Instructions to follow:
In this exercise, the entries below include pictures. Repeat exactly the lines from the line with "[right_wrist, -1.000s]" to the line with "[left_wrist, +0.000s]", including both, but without the pictures.

[Stored entries]

****************************************

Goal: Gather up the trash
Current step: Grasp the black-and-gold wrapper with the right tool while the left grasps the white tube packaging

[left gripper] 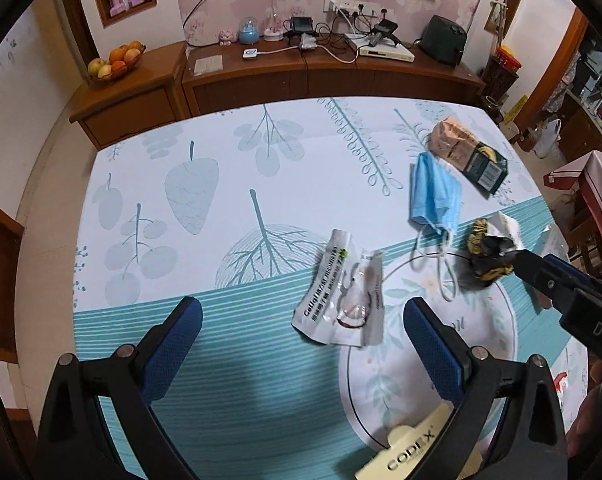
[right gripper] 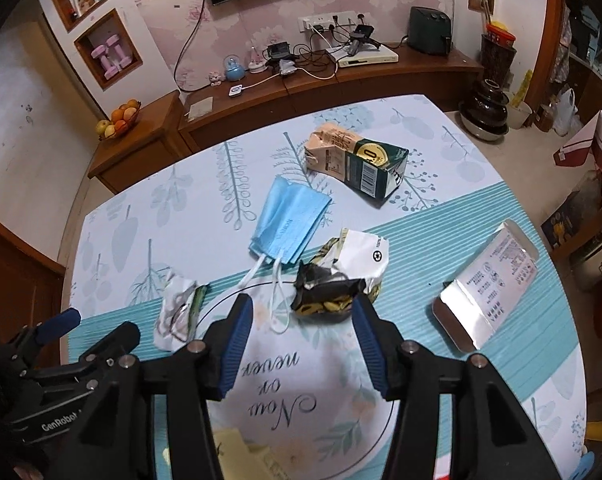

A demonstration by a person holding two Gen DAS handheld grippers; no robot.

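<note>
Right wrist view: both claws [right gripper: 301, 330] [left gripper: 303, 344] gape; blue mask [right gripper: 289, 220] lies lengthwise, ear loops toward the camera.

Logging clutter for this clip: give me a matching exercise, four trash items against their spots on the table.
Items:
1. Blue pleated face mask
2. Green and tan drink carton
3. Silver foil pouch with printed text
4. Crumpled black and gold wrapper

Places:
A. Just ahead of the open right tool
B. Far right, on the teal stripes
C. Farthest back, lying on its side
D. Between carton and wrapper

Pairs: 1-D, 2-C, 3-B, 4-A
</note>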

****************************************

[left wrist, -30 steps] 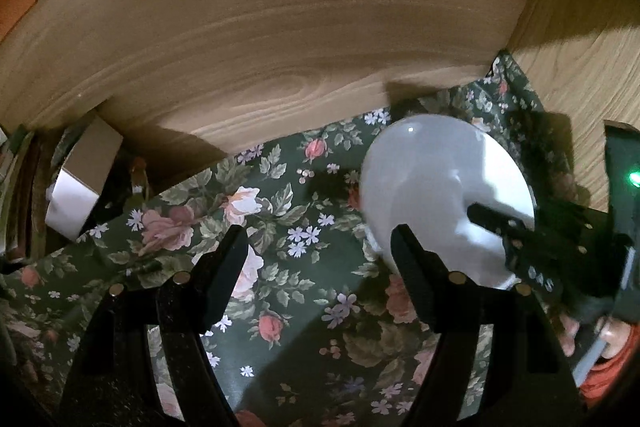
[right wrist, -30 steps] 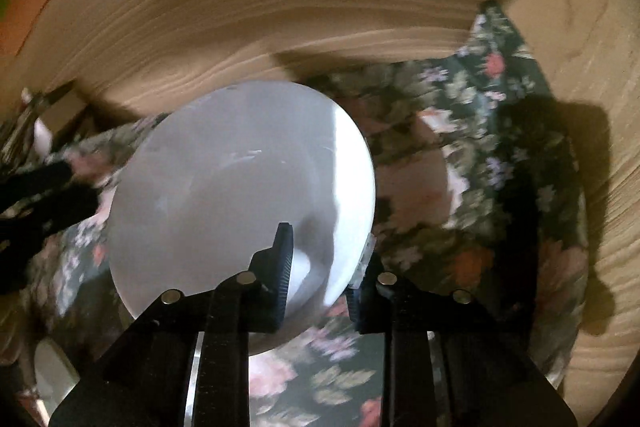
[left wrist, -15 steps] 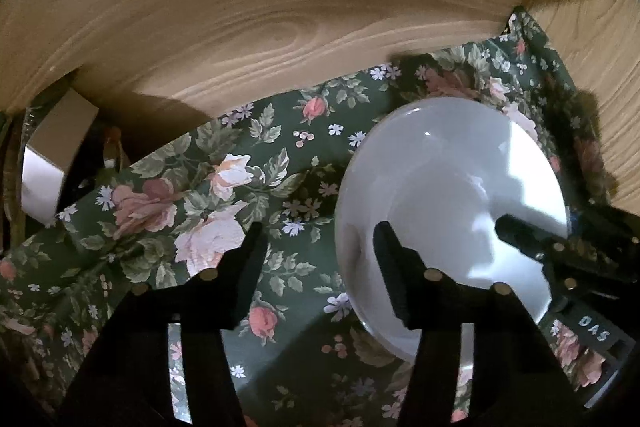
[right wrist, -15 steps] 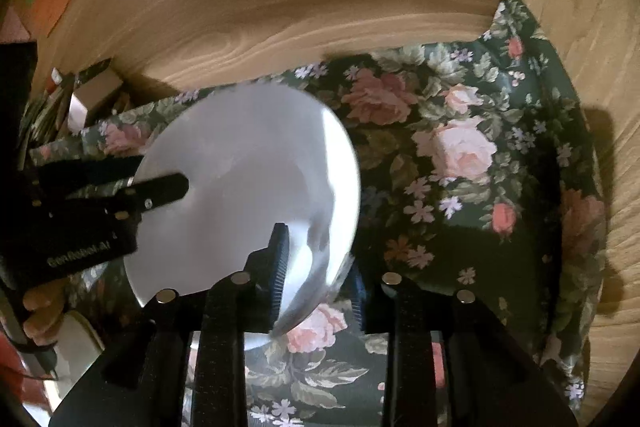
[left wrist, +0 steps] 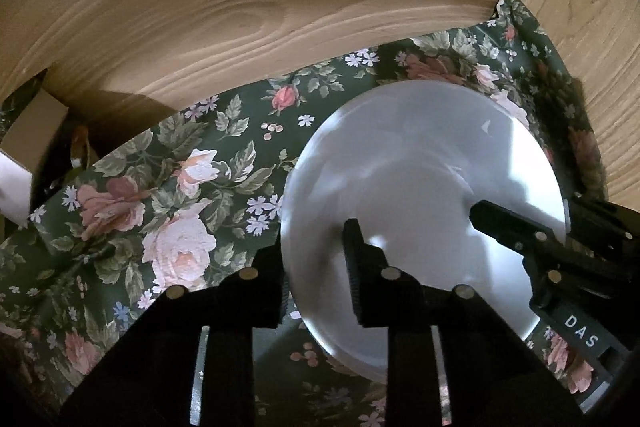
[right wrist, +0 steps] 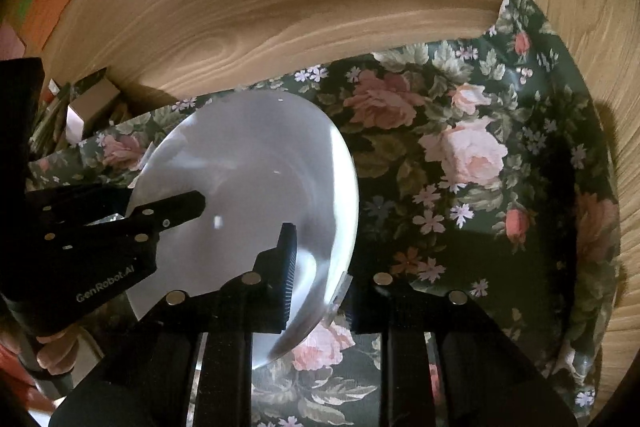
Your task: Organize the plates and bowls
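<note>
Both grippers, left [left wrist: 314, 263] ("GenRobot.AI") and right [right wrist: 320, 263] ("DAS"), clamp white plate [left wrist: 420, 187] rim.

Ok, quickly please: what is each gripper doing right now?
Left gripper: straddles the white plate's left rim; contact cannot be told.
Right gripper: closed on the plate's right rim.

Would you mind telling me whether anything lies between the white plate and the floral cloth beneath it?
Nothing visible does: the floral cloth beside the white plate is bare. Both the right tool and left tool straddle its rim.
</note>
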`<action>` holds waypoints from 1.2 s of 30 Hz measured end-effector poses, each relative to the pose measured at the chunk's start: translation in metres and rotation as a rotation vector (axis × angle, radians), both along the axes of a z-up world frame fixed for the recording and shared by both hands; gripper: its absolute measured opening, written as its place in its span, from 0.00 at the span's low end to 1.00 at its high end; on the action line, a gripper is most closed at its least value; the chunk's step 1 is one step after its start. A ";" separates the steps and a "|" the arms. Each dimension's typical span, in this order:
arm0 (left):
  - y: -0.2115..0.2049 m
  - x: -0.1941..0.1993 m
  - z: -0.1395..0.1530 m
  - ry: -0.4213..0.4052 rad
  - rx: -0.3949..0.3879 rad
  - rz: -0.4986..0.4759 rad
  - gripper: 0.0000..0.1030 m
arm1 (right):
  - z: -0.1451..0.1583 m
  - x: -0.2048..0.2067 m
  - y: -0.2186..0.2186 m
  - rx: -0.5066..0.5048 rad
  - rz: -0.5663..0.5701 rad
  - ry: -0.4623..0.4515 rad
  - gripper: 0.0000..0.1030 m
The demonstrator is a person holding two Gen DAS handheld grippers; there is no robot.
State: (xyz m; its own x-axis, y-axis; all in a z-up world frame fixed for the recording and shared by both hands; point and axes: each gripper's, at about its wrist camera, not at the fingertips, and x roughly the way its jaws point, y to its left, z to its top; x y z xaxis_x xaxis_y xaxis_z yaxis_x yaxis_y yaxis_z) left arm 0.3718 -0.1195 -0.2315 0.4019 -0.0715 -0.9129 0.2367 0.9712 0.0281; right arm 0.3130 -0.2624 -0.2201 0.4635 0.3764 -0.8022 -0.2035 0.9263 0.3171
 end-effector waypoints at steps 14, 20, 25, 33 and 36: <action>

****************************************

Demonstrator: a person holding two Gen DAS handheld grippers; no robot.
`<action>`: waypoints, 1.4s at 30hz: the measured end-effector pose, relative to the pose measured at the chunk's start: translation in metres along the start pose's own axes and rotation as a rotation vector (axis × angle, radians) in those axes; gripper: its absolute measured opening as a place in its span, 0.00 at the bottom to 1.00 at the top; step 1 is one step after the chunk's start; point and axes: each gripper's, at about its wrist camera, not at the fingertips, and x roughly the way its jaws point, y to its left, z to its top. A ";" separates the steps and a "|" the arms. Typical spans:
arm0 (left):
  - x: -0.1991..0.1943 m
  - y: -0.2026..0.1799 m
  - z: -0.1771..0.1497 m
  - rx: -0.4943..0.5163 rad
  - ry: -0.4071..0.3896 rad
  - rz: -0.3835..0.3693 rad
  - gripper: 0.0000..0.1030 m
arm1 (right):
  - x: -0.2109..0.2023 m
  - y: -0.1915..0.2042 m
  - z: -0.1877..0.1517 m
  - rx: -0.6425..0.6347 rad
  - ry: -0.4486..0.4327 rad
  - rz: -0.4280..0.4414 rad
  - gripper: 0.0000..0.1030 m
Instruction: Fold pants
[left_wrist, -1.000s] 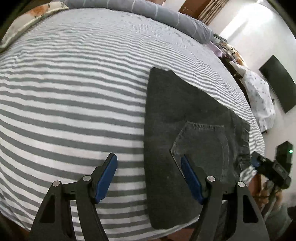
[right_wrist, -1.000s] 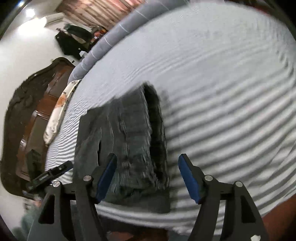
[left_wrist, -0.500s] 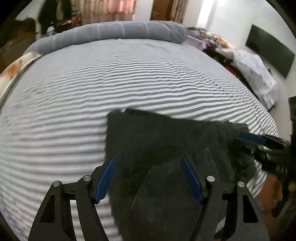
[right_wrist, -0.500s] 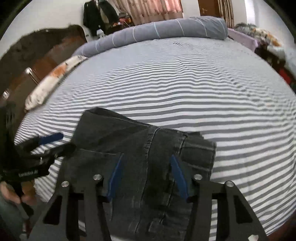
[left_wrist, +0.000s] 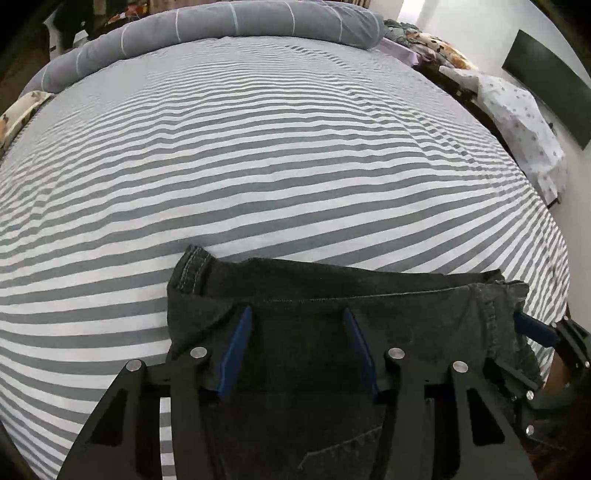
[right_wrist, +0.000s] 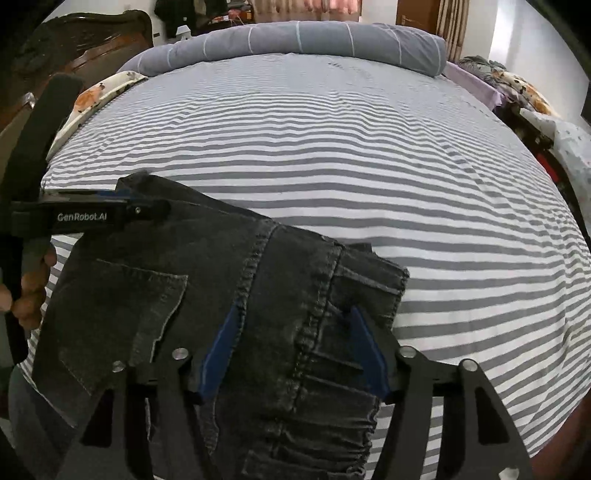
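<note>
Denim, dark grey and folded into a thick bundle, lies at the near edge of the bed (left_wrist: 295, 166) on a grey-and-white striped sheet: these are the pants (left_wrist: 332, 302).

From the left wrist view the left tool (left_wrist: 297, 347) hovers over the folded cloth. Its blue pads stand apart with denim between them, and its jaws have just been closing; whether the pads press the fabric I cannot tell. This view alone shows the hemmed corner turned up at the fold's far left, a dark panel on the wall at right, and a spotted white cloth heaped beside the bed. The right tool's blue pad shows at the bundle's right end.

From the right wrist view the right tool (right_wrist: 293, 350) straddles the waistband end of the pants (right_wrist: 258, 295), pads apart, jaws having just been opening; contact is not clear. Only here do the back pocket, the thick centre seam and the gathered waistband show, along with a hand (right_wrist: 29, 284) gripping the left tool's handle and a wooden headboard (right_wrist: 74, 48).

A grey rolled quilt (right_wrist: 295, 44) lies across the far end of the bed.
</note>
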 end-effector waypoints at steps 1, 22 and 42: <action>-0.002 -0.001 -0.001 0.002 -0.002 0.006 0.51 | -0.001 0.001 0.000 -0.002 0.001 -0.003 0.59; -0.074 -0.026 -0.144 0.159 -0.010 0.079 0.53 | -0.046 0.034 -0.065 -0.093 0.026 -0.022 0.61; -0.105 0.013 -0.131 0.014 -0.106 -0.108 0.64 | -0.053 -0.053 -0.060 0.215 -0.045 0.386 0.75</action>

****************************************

Written reply:
[right_wrist, -1.000s] 
[left_wrist, -0.500s] 
[right_wrist, -0.500s] 
[left_wrist, +0.000s] 

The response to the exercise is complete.